Interrogé par Rugbyrama, notre troisième ligne international, Marko Gazzotti, est revenu sur sa prolongation avec l’Union Bordeaux-Bègles. Arrivé à l’UBB en provenance de Grenoble, notre jeune troisième ligne a progressivement pris une place de plus en plus importante au sein du groupe professionnel et s’est imposé comme l’un des éléments de la nouvelle génération bordelaise. Alors qu’il était sollicité par d’autres clubs, Marko Gazzotti a finalement choisi de poursuivre son aventure sous le maillot girondin, avec lequel il entend continuer à grandir et à jouer les premiers rôles. Au-delà du projet sportif, notre troisième ligne a également accordé de l’importance aux liens qu’il a pu créer depuis son arrivée à Bordeaux et à la dynamique qui existe au sein de cette jeune génération. Il explique ainsi les raisons qui l’ont poussé à privilégier la continuité avec l’UBB :

“J’ai écouté les propositions d’autres clubs, c’est vrai, mais je pense que mon histoire avec l’UBB n’était pas terminée et j’avais envie de continuer avec ce club pour les deux prochaines saisons. C’était une situation assez compliquée à gérer, mais bon, elle s’est dénouée assez rapidement. Depuis trois ans, j’ai lié beaucoup d’affinités avec beaucoup de gens à Bordeaux. On est une jeune génération, et je ne me voyais pas partir maintenant, alors qu’on a une équipe qui peut espérer gagner des titres chaque année”.

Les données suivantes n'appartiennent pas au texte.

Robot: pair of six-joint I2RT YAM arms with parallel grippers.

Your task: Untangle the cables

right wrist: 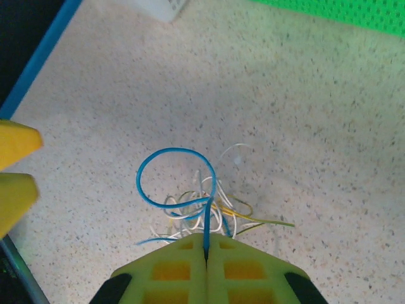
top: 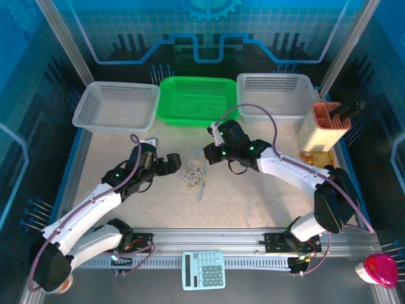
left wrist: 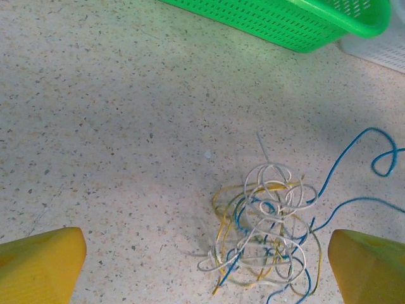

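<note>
Cables [top: 193, 172] sit as a loose blue, white and yellow tangle in the middle of the counter [top: 253, 196], between both end effectors. Thin, light and springy, they will likely drag along as one clump. The right end effector [right wrist: 207, 244] pinches a blue strand [right wrist: 207, 218]; the left end effector [left wrist: 204, 266], spread wide, should pin the white coils [left wrist: 269, 206].

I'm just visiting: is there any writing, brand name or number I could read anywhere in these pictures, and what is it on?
No text here can be read.
Calculator: the key markings and display are too small to make out.
Gear emblem, at the top of the overhead view: a picture only, with no words.
Cables: no print is visible on them.
</note>
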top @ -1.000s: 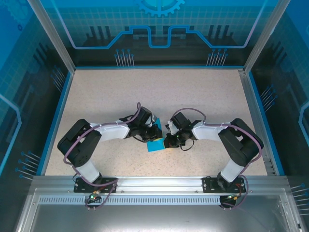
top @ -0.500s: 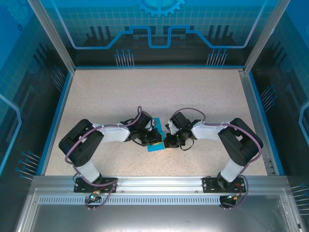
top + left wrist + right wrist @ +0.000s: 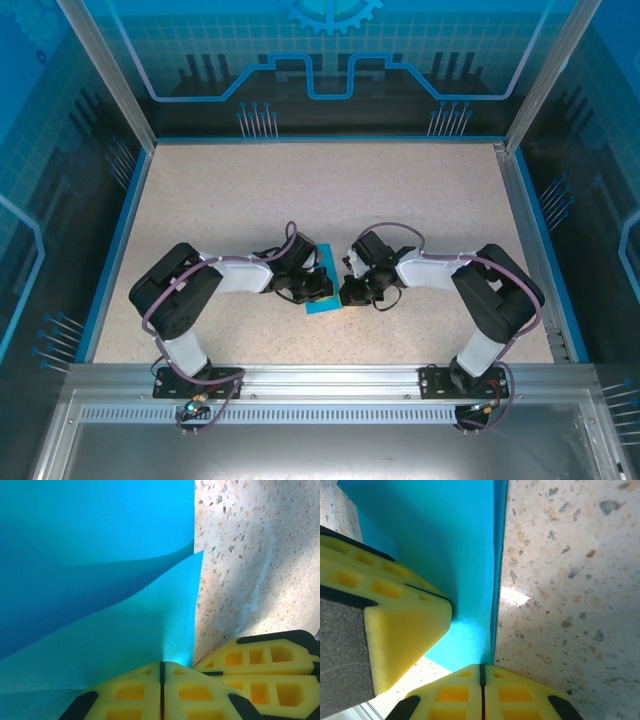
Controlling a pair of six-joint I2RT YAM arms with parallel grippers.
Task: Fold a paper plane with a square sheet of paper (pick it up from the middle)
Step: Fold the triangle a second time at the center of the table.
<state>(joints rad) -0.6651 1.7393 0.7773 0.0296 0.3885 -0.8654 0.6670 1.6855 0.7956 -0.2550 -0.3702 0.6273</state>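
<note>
The bright blue sheet of paper [image 3: 322, 305] lies partly folded on the speckled table, between the two wrists at the middle. My left gripper [image 3: 324, 290] is shut on it. In the left wrist view the paper [image 3: 100, 580] rises in a curved fold out of the closed yellow tips of the left gripper [image 3: 161, 662]. My right gripper [image 3: 346, 293] is shut on the paper's opposite side. In the right wrist view the paper's straight folded edge [image 3: 495, 555] runs into the closed tips of the right gripper [image 3: 481, 666]. The two grippers sit nearly tip to tip.
The left gripper's yellow fingers [image 3: 395, 610] crowd the right wrist view, and the right gripper's fingers [image 3: 260, 665] show in the left wrist view. A blue rim [image 3: 330, 139] and glass walls bound the table [image 3: 330, 200]. A metal rail [image 3: 330, 378] carries both arm bases.
The left arm's elbow has swung right and its wrist has come closer over the paper, with the jaws closing a little more. The right arm has not moved.
</note>
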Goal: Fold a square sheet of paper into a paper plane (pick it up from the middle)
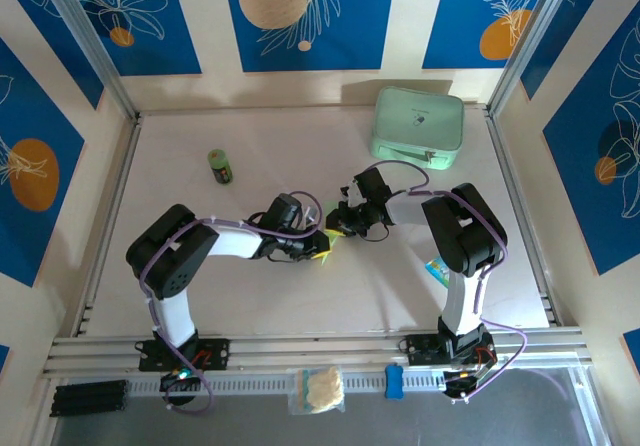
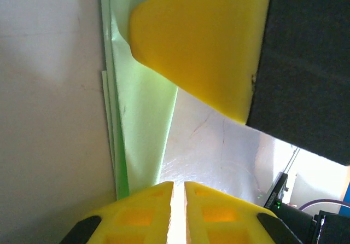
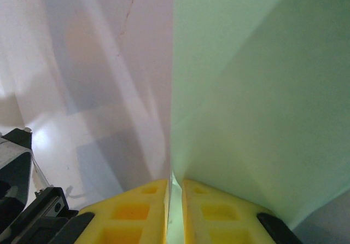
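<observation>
The pale green sheet of paper [image 2: 143, 123] is folded into several layers and stands on edge over the table. In the top view only a sliver of the paper [image 1: 326, 249] shows, between the two grippers at the table's middle. My right gripper [image 3: 175, 179] is shut on it, the green sheet [image 3: 262, 91] running down into the slit between its yellow fingers. My left gripper [image 2: 179, 184] is shut with a thin bright slit; the paper's lower end passes behind its left finger [image 2: 136, 211]. The right gripper's yellow finger [image 2: 202, 41] hangs close above. From above, the left gripper [image 1: 322, 240] and right gripper [image 1: 341, 224] almost touch.
A mint-green case [image 1: 418, 124] stands at the back right. A small green bottle [image 1: 221, 166] stands at the back left. A small teal packet [image 1: 437, 269] lies by the right arm. A bag [image 1: 320, 388] and a blue item [image 1: 394, 381] rest on the front rail.
</observation>
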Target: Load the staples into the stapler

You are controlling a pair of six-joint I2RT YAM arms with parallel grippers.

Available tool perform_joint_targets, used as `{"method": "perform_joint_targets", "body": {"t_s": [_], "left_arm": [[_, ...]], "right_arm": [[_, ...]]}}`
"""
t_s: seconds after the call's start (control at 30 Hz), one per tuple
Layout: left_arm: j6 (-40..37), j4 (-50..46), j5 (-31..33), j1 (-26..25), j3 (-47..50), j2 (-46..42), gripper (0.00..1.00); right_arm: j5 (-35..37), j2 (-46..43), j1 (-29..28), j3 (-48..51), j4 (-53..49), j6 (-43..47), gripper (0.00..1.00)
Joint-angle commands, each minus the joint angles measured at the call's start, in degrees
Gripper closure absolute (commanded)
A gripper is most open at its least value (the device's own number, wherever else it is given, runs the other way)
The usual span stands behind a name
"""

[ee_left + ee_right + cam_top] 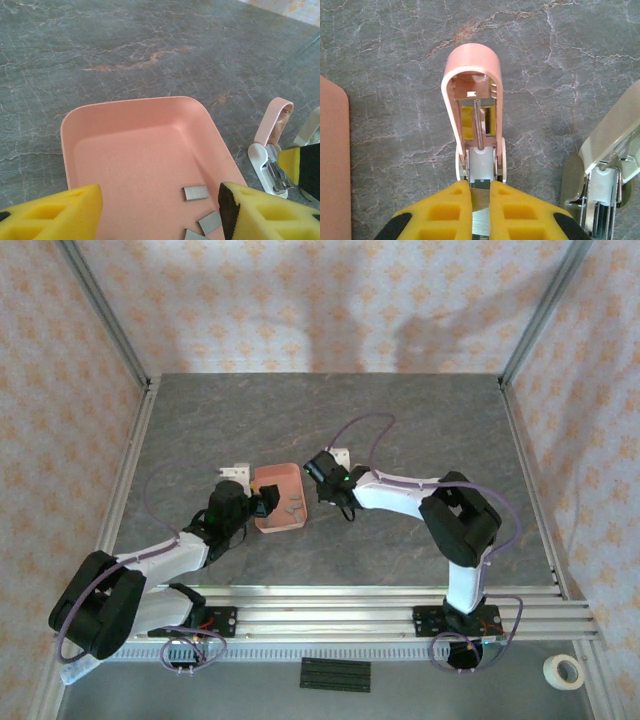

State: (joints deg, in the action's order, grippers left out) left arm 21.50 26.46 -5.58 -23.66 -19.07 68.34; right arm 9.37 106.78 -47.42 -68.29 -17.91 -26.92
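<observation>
The stapler (472, 75) lies on the grey table with its pink lid swung up, so its spring and white channel show. My right gripper (481, 186) is shut on a ribbed grey strip of staples (481, 202), whose front end sits at the channel's mouth. The left wrist view has the stapler (272, 150) just right of the salmon-pink tray (125, 145), where loose staples (195, 192) lie near the front right corner. My left gripper (160, 220) hovers open over the tray, holding nothing. From above, the left gripper (262, 502) is at the tray's (284, 520) left edge and the right gripper (322, 472) at its right.
A second, pale stapler (605, 160) lies open just right of the pink one. A white object (233, 471) sits left of the tray. A metal frame rail (330, 592) crosses the near edge, with a tape roll (569, 671) beyond it.
</observation>
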Motion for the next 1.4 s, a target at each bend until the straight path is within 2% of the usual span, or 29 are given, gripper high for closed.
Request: {"method": "perform_joint_targets", "body": {"t_s": [0.0,0.37,0.8,1.37], "left_arm": [[-0.22,1.26,0.31,-0.39,0.0,-0.52,0.36],[-0.23,1.26,0.24,-0.35,-0.09,-0.57,0.36],[0.01,1.66,-0.3,-0.38,-0.46,-0.15,0.36],[-0.03,1.51,-0.44,-0.35,-0.53,-0.63,0.36]], "right_arm": [[0.83,1.04,0.33,-1.65,-1.76,0.52,0.88],[0.83,1.83,0.33,-1.93,-2.67,0.46,0.89],[0.54,-2.71,0.31,-0.53,-0.84,2.56,0.89],[0.62,-1.07,1.1,0.09,-1.85,4.28,0.89]]}}
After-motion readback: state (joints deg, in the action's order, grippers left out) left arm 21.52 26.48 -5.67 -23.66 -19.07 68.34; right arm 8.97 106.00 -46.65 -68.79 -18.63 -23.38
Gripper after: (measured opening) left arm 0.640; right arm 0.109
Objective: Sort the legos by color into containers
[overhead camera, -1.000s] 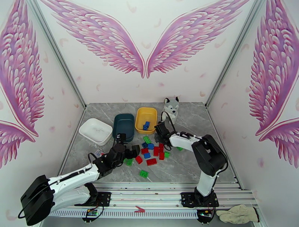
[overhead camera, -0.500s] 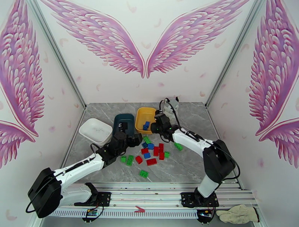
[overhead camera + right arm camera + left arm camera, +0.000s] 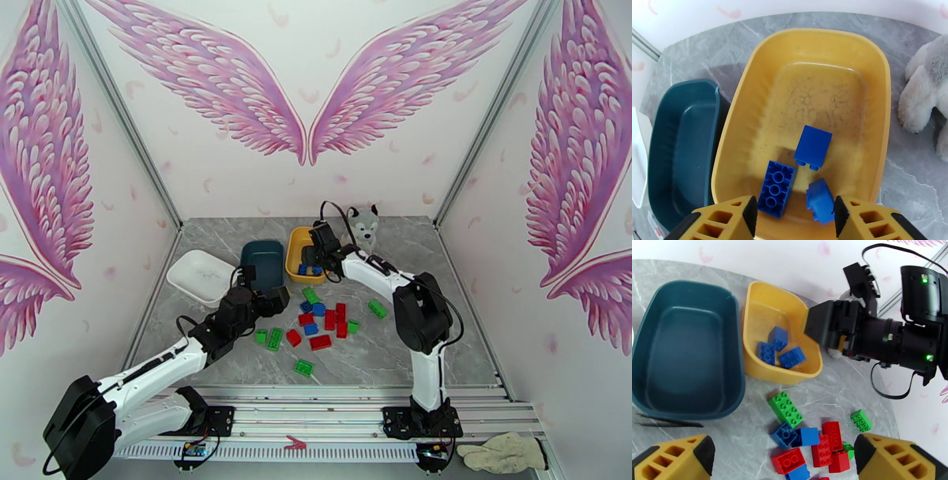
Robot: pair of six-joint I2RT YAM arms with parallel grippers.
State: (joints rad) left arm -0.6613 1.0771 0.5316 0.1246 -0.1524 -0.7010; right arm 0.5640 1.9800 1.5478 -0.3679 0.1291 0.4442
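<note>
I am hovering my right gripper [image 3: 794, 215], jaws apart, over three blue legos [image 3: 813, 147] in the yellow tray [image 3: 877, 118]; my left gripper [image 3: 784, 455] is gaping above loose legos [image 3: 786, 409].

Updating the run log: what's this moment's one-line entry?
right jaws: open over yellow tray | tray: three blue legos | left jaws: open, empty | table: unsorted legos

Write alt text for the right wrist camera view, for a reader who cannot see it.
Three blue legos lie in a yellow tray, with the right gripper at the bottom edge, its jaws apart and empty. An empty dark teal tray sits to its left and the paw of a plush husky to its right, on a grey marbled table.
</note>
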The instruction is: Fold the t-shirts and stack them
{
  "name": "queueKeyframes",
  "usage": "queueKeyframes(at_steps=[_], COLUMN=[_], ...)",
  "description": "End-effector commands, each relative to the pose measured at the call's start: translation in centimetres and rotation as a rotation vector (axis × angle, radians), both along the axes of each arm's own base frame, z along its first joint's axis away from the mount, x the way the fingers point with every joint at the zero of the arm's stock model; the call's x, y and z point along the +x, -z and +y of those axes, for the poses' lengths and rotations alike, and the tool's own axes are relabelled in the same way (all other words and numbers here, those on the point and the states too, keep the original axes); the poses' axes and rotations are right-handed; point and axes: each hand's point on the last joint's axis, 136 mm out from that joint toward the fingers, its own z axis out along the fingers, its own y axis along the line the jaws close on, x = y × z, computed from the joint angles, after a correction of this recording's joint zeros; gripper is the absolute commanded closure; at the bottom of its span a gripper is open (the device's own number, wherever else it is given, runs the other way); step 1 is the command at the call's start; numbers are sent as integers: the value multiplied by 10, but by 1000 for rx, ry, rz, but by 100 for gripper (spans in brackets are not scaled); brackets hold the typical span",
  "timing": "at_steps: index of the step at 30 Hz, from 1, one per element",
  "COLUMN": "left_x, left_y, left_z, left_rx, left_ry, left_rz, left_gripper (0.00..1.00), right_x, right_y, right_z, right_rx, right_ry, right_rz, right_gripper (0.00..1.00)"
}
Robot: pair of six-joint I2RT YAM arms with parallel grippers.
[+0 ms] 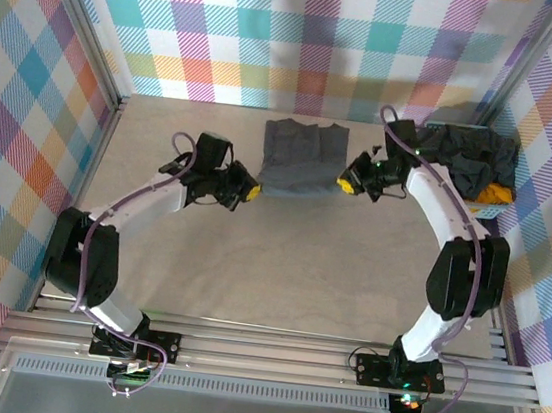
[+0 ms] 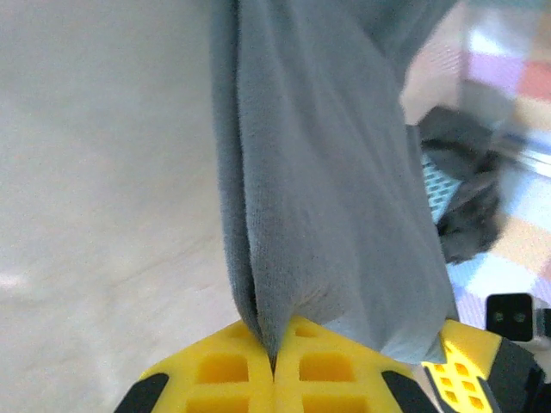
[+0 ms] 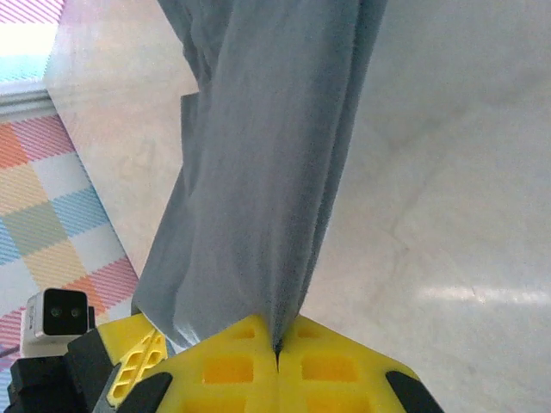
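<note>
Mid-fold, our left fingers (image 2: 254,346) and right fingers (image 3: 258,344) clench the hem of the grey t-shirt (image 1: 302,154); next we should carry it evenly up-frame.

open table (image 1: 290,259) runs across the centre and lower middle of the overhead frame, between the two arms, and along the left side up to the far wall. the grey t-shirt (image 1: 302,154) spans the upper middle, its near edge pinched at either end by the left gripper (image 1: 248,192) and right gripper (image 1: 345,185), barring a straight pass between them. a heap of dark shirts (image 1: 464,151) in a light blue basket (image 2: 435,188) fills the upper right corner. plaid walls (image 1: 277,35) hem in the left, top and right edges.
</note>
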Motion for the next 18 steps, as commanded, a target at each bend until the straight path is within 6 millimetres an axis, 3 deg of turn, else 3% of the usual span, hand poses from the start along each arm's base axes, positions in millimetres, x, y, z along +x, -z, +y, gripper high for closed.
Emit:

Notre troisième ligne est également revenu sur la concurrence qui s’annonce particulièrement importante dans le pack bordelais, notamment avec l’arrivée du troisième ligne international anglais Tom Willis. Avec un calendrier comprenant le Top 14 et la Champions Cup, l’UBB aura besoin de l’ensemble de ses forces vives et devra régulièrement faire tourner son effectif pour maintenir un niveau de performance élevé sur la durée. Pour Marko Gazzotti, cette concurrence ne constitue donc pas une source d’inquiétude, mais plutôt un moteur supplémentaire pour progresser et continuer à se remettre en question. Il souligne également la polyvalence de plusieurs joueurs et la possibilité pour de jeunes éléments de venir bousculer la hiérarchie au cours de la saison :

“La concurrence fait progresser tout le temps. Elle nous fait regarder vers le haut. Mais elle amène aussi de la rotation, car le Top 14 est un marathon, et il y a aussi la Champions Cup à négocier. Donc ce n’est pas la concurrence qui me fait peur. Il y aura de l’émulation cette saison, car Temo Matiu peut aussi jouer à ce poste, et il y a aussi des jeunes qui peuvent répondre présents”.